Робинзон вдруг рванулся в милицейских объятиях, вырвался и побежал. Март, сидевший под деревом, меланхолично поставил ему подножку. Менты наконец всё правильно поняли, схватили и повели Робинзона в машину.
– Кать, дай тыщу рублей! – прогундосил белобрысый пацан. – Если б не я…
– Кольцо! – заорала Катька. – Он забрал у меня ящерицу!
Мат-Мат в два прыжка очутился у милицейской машины, повозился в салоне, вернулся вразвалку и одел Катьке на палец кольцо причудливой формы с большим прозрачным камнем.
– Всё тебе мало, беби! Могла бы парням на пивко колечко оставить!
– Его нельзя снимать, – засмеялась Катька. Или заплакала. Сытов не понял. Он развернулся и пошёл от этой толпы. Пошёл в свою прежнюю жизнь, а куда ему было деваться?
Надо же, Катька – королева, а он – шут гороховый! Как он раньше об этом не догадался? Ещё тогда, тринадцать лет назад?! Подумать только – река Лимпопо!!!
Навстречу ему шла какая-то баба. Он вышла из одной из тех трёх машин, которые Сытов принял за милицейские. Баба была в неудобной очень узкой юбке и на огромных каблуках. Она шла мелкими шажками, частила, чтобы не упасть на своих ходулях. Сытов поравнялся с ней, прошёл мимо, но она запуталась у него под ногами, мешая пройти. Он отодвинул её рукой и пошёл по направлению к метро. Где-то на стоянке у дома болтался его «Мерседес», но ему почему-то хотелось непременно в метро. Баба побежала следом как собачонка.
– Кит! – она зашла сбоку и заглянула ему в глаза.
– Ну? – Сытов прибавил шагу.
– Кит, ты только не думай, что я за тобой следила. Просто одна моя клиентка живёт тут неподалёку и видела… ну, я ей дала бесплатный абонемент и она сказала… ну, Ки-ит!
– Что?
– У тебя новый фингал?
– Вроде новый.
– Кит!
– Ну что?! Только не спрашивай как у меня дела и не проси тебе всё рассказать!
– Нет, Кит! Я так рада, что ты наконец-то надел эту рубашку!
Шикарная жизнь отменялась. Отменялась роскошная квартира, темпераментная красавица-жена, а также минимальное общение с мамой.

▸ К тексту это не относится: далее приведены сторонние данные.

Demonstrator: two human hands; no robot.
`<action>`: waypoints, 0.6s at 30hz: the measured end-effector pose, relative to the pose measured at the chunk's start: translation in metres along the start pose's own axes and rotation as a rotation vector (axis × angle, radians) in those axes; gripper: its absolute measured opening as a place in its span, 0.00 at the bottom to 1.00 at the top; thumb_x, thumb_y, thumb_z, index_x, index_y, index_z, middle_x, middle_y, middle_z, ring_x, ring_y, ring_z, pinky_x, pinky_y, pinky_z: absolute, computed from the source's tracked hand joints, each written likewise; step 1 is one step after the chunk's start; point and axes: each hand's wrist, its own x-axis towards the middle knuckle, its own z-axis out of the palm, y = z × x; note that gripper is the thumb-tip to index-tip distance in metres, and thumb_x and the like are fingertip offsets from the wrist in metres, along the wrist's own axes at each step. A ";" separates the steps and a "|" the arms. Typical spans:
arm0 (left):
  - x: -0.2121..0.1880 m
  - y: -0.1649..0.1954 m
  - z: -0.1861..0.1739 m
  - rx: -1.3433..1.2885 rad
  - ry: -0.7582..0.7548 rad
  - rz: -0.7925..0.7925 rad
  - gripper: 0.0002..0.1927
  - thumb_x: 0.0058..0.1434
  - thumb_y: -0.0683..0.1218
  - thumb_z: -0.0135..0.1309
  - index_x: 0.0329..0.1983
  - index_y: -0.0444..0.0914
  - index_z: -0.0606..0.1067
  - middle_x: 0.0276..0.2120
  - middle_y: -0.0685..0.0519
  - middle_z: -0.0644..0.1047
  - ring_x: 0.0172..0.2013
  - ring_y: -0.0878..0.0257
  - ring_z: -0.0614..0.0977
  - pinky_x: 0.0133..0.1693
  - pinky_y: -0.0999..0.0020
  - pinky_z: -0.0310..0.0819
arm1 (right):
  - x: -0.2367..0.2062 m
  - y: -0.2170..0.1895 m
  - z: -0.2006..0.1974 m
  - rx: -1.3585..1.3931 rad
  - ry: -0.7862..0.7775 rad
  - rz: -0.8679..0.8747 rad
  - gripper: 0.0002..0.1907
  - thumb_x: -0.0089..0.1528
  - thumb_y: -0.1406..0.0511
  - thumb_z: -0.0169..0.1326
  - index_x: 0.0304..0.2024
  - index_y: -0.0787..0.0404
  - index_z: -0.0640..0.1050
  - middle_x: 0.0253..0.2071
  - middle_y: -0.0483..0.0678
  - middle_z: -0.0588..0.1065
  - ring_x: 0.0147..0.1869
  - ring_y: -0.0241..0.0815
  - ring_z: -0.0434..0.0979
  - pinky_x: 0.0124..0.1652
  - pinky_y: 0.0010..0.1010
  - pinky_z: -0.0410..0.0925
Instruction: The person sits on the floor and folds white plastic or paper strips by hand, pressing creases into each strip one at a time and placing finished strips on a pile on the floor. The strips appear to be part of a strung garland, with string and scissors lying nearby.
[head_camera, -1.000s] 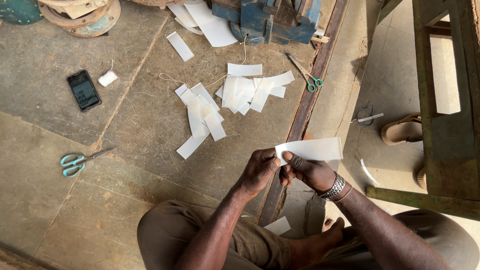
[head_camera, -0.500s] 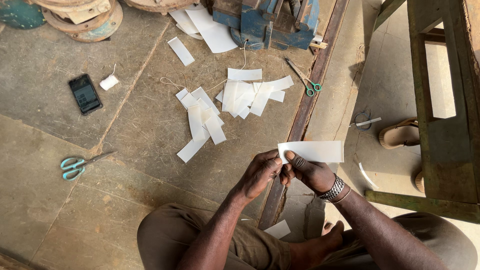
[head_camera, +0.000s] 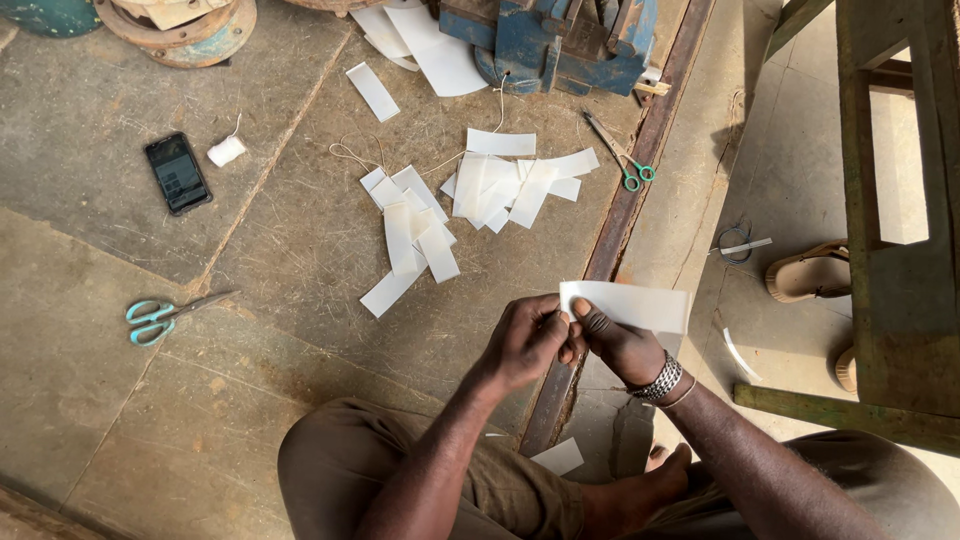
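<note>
White strip (head_camera: 635, 305) pinched at its left end by left hand (head_camera: 525, 340) and right hand (head_camera: 620, 345), both grips closed.

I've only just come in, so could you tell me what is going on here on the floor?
A person sits on the concrete floor, holding a white strip between both hands: the left hand and the right hand pinch its near end together. Ahead lie two loose piles of cut white strips. A pair of teal-handled scissors lies to the left, a smaller pair near a blue vice, and a phone rests beside a thread spool.
</note>
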 end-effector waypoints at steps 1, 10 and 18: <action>0.000 0.001 -0.004 -0.052 -0.060 0.012 0.19 0.75 0.52 0.41 0.41 0.32 0.74 0.29 0.49 0.79 0.29 0.65 0.82 0.33 0.68 0.81 | 0.001 -0.001 -0.001 0.047 -0.033 -0.006 0.17 0.70 0.60 0.49 0.33 0.68 0.76 0.25 0.52 0.77 0.29 0.48 0.82 0.30 0.37 0.75; -0.005 0.005 -0.007 -0.175 -0.162 0.028 0.22 0.76 0.56 0.40 0.42 0.32 0.73 0.34 0.48 0.78 0.34 0.63 0.83 0.37 0.68 0.81 | -0.003 -0.002 -0.007 0.190 -0.148 0.004 0.19 0.71 0.59 0.49 0.33 0.68 0.76 0.23 0.52 0.75 0.30 0.50 0.81 0.32 0.36 0.73; -0.003 0.009 0.004 0.162 0.051 0.084 0.11 0.67 0.41 0.42 0.31 0.34 0.73 0.23 0.50 0.79 0.25 0.66 0.83 0.28 0.68 0.81 | -0.001 0.001 -0.002 -0.250 0.035 -0.029 0.20 0.70 0.57 0.52 0.35 0.68 0.79 0.25 0.49 0.76 0.26 0.42 0.76 0.27 0.30 0.64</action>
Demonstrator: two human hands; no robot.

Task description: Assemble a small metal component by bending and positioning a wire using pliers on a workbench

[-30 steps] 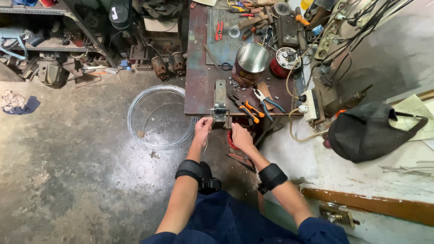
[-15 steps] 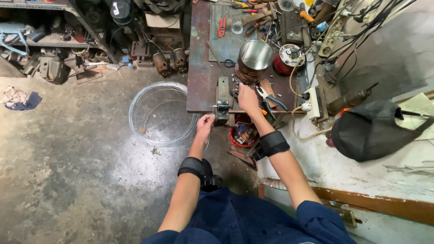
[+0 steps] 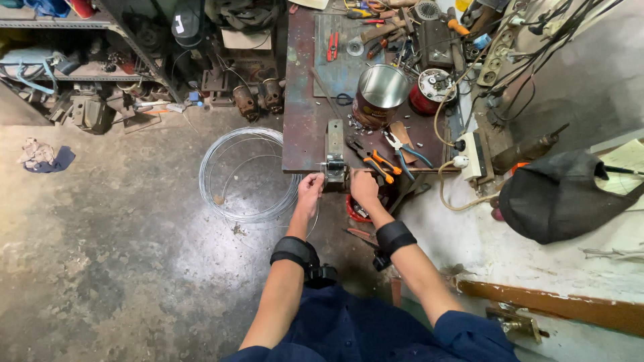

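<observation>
While both hands pinch at the small vise (image 3: 334, 164), left hand (image 3: 310, 189) holding wire at 9 o'clock, right hand (image 3: 363, 186) closed beside it, the wire coil (image 3: 245, 175) lies mostly unused.

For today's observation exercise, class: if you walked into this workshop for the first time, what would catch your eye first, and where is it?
At the near edge of the cluttered workbench, the left hand and right hand work on either side of a small metal fixture. Left of the bench, a large coil of wire lies on the concrete floor. Further back on the bench stands an open shiny metal can, with orange-handled pliers just in front of the right hand.
</observation>
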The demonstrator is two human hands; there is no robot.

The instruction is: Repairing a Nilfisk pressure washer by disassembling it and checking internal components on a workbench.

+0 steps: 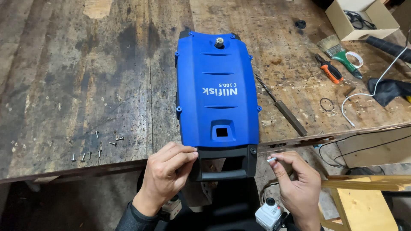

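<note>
A worn, dark-stained wooden workbench point(77, 77) fills most of the view, its planks scratched and patched with pale spots, and beyond its near edge there is a dim floor with a pale plywood stool point(364, 205) at the lower right. Lying flat on the bench is a blue moulded plastic machine housing point(218, 94) with a black handle frame point(224, 164) at its near end; its long axis runs straight away from the person, the handle end overhanging the bench edge toward them and the small metal hose fitting point(219, 42) pointing to the far side. The left hand point(165, 175) rests against the housing's near left corner, its fingertips curled and pressing on the black frame. The right hand point(295, 177) hovers just off the right corner, thumb and forefinger pinched on a small pale screw point(271, 159). A scatter of loose silver screws point(96, 147) lies well to the left. To the right lie a long thin metal file point(280, 105), orange-handled pliers point(329, 68), a green-handled paintbrush point(340, 51), an open cardboard box point(361, 19) and a white cable point(372, 92).
</note>
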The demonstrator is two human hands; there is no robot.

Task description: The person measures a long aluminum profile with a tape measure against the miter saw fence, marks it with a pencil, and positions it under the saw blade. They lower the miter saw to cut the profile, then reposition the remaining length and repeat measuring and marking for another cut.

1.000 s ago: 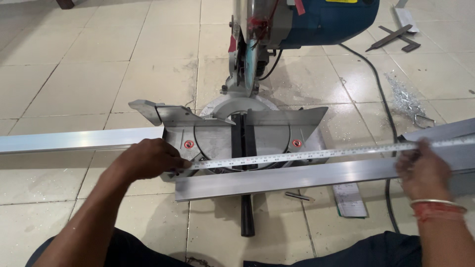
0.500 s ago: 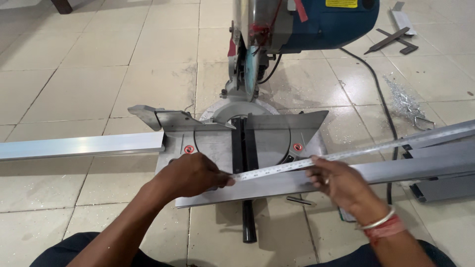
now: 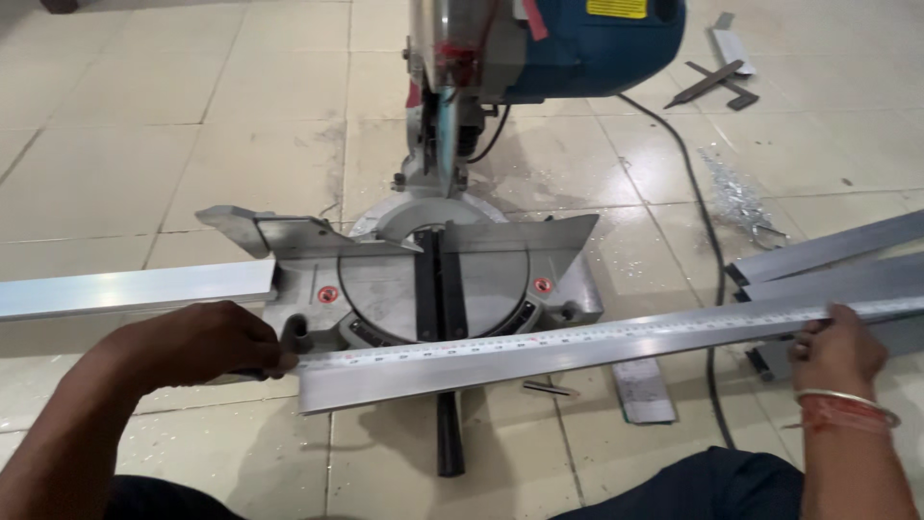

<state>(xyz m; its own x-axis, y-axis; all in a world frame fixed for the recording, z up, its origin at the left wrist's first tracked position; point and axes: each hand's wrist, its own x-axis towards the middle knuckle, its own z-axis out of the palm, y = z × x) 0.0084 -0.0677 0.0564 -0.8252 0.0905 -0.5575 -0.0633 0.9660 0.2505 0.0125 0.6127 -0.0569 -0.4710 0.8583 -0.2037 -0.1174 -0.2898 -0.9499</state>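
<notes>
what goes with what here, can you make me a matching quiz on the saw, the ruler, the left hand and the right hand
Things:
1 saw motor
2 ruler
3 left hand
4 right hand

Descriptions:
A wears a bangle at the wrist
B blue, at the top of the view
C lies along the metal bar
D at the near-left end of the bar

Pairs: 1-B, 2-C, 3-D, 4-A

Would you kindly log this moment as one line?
left hand: pins tape measure end | right hand: holds tape on aluminium profile | miter saw: behind profile

Both hands (image 3: 207, 342) (image 3: 835, 349) hold steel ruler (image 3: 577, 339) along aluminium bar (image 3: 500, 371).
</notes>
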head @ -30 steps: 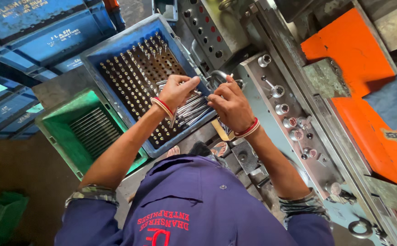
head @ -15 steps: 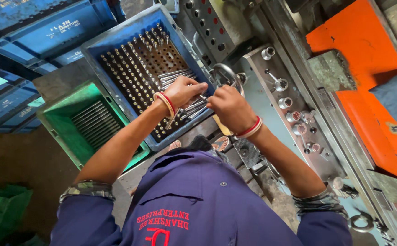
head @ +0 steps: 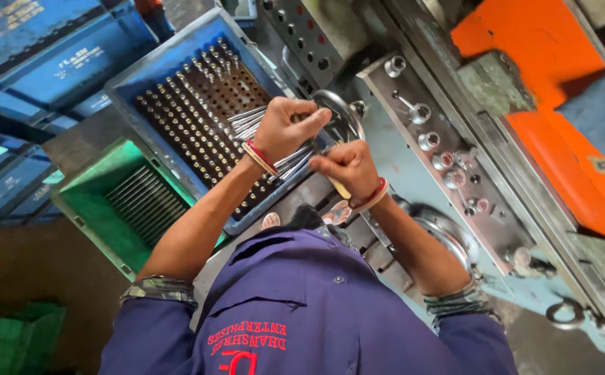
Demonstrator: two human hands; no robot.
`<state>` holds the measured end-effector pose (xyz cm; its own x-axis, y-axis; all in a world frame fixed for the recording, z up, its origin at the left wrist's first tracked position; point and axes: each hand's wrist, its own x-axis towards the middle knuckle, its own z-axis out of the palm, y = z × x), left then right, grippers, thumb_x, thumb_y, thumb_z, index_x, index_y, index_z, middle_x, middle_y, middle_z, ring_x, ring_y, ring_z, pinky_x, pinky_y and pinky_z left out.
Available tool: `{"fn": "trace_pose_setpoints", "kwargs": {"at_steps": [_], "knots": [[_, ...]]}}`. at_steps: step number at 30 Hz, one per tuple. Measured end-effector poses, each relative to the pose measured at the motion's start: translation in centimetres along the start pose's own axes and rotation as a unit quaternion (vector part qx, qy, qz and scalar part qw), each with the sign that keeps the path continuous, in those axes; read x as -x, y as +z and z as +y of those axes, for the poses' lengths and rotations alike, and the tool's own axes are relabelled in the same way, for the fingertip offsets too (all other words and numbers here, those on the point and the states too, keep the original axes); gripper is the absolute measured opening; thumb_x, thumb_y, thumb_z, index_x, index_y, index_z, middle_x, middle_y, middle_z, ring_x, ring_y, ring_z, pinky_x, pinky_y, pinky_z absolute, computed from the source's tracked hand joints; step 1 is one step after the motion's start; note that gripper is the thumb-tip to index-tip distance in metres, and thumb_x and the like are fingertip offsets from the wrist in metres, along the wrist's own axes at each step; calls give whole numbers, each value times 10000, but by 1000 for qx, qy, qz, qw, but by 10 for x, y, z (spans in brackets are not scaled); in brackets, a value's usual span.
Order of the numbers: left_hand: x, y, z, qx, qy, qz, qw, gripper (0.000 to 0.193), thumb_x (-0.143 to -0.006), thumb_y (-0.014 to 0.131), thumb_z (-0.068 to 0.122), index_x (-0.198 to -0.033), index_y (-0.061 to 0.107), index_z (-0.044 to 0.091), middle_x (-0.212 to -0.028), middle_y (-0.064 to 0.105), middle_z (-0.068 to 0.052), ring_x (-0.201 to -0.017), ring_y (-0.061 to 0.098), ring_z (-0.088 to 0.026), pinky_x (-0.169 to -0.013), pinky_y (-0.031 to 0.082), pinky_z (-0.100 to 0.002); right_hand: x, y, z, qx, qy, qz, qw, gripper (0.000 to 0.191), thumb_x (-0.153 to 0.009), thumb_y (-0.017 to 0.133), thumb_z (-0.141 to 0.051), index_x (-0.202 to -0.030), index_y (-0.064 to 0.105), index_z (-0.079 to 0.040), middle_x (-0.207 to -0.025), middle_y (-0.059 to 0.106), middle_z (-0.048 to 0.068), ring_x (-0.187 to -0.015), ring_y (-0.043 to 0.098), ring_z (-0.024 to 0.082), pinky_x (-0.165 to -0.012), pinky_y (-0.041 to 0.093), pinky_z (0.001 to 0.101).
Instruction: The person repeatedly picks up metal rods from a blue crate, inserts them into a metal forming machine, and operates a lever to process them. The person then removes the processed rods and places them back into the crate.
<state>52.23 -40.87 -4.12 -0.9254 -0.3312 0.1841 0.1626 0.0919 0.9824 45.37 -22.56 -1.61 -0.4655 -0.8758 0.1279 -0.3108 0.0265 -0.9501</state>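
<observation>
My left hand [head: 285,128] grips a bundle of thin metal rods [head: 247,119] over the right edge of a blue crate [head: 170,59]. The rod ends stick out on both sides of the fist. Inside the crate, a dark perforated rack [head: 191,132] holds several more rods upright. My right hand [head: 347,167] is just right of and below the left, almost touching it. Its fingers are curled around a tan handle-like piece [head: 340,187]. A steel handwheel [head: 341,111] of the machine sits right behind both hands.
A green crate [head: 90,201] with rods lying flat stands left of the blue one. Right of the hands runs a grey machine panel [head: 427,139] with knobs, then an orange machine body [head: 559,132]. Stacked blue crates [head: 38,42] fill the upper left. A second handwheel [head: 445,232] is by my right forearm.
My left hand has closed around the rods and lifted them off the rack toward the handwheel. My right hand has curled into a fist beside it.
</observation>
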Motion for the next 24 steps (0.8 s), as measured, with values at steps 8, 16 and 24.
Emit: {"fn": "trace_pose_setpoints", "kwargs": {"at_steps": [8,16,24], "knots": [[-24,-10,-95,-196,-77,34,977,280,-959,735,281,-1056,650,32,-874,716,-117,-767,661,-218,-678,515,-365,81,-56,88,247,56,201,946,114,-867,692,-90,-913,646,4,-869,643,157,-785,666,312,-708,532,387],[15,11,-156,-501,-20,-66,863,306,-891,747,154,-1155,606,91,-1090,653,-208,-1031,621,-443,-863,490,-542,284,-213,167,448,391,300,746,137,-856,622,-30,-945,725,-25,-1028,679,271,-1022,651,468,-897,530,517],[16,7,-145,-557,-76,-92,822,507,-812,835,319,-1254,677,129,-1111,659,-221,-1053,628,-447,-888,496,-549,313,-257,179,323,429,498,682,411,-830,738,-190,-1231,714,-103,-1094,753,157,-1052,715,336,-927,545,457]]}}
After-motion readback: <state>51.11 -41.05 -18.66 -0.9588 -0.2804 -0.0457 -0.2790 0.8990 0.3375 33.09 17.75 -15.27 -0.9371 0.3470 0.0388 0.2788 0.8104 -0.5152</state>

На троллейбусе на работу, на троллейбусе с работы, «гриб» в банке, попугай на подушке, на всех каналах – красивая жизнь, а своя собственная – мимо, мимо, мимо… Бабка вчера на остановке сказала:
– Мальчик, уступи место.
Он уступил. Он не стал трясти у неё перед носом удостоверением и объяснять, что он очень даже не «мальчик».
Правда, архив его почему-то тревожил. Настоятельно хотелось туда пойти и назначить той мымре свидание. Хотелось ещё раз доказать себе, что «кесарю кесарево».
В Пригожинском деле он поставил триумфальную точку. Или нет, восклицательный знак. Он всё расследовал, доказал, всех допросил, и даже получил признательные показания от обвиняемого. Он даже испытал гордость, когда вызвал к себе Катерину Ивановну, Сытова, и этого, как его по батюшке и по матушке – Матвея Матушкина, работника специальных государственных служб!
Они пришли все.
Сытов – отстранённый, далёкий, в чёрном костюме, белой рубашке с галстуком, в каких в гроб кладут.
Катерина Ивановна и работник этот жались друг к другу, постоянно хихикали, не давая Марту сосредоточиться и продемонстрировать им свою значимость.
– Осенью состоится суд, – объявил Март. – Я вас считаю своими друзьями и хочу рассказать всё, как было. – Он вдруг подумал, что и вправду мог бы считать их своими друзьями, а почему бы и нет? Очень даже новое ощущение – считать сразу нескольких чужих тебе людей своими друзьями. В этом есть некое благородство.